## Work instructions:
Please list all lines of the material below in which the string "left" occurs.

## Data below:
═══

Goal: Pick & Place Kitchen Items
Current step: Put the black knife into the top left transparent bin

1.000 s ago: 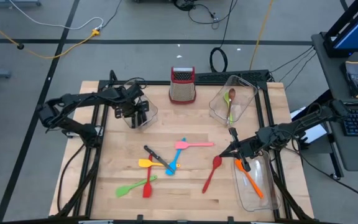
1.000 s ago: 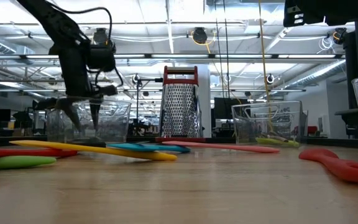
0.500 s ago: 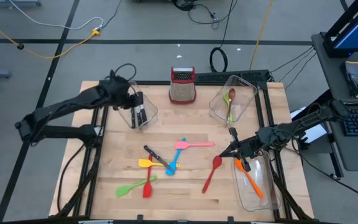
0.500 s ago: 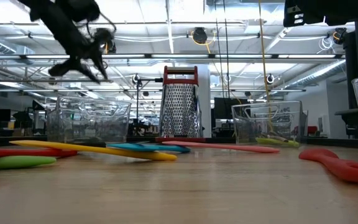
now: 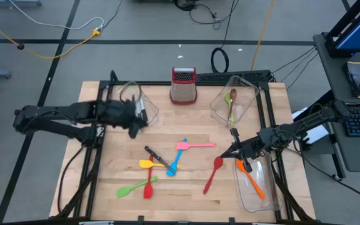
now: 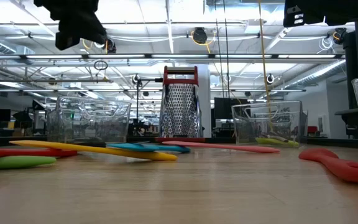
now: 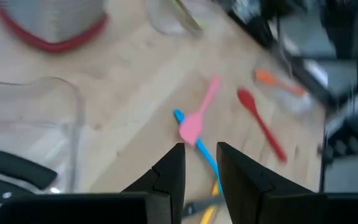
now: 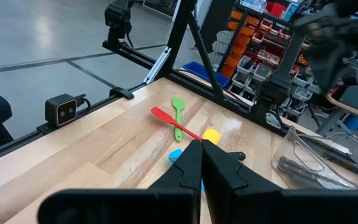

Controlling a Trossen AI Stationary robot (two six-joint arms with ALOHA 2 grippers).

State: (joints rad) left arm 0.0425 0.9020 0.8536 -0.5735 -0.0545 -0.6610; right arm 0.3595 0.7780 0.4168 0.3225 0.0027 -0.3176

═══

## Task output:
Current step: Put the black knife into the top left transparent bin
State: (joints rad) left arm 0.0425 0.9020 0.8536 -0.5735 -0.0545 -0.6610; right arm 0.3595 0.7780 0.4168 0.3225 0.0027 -0.3176

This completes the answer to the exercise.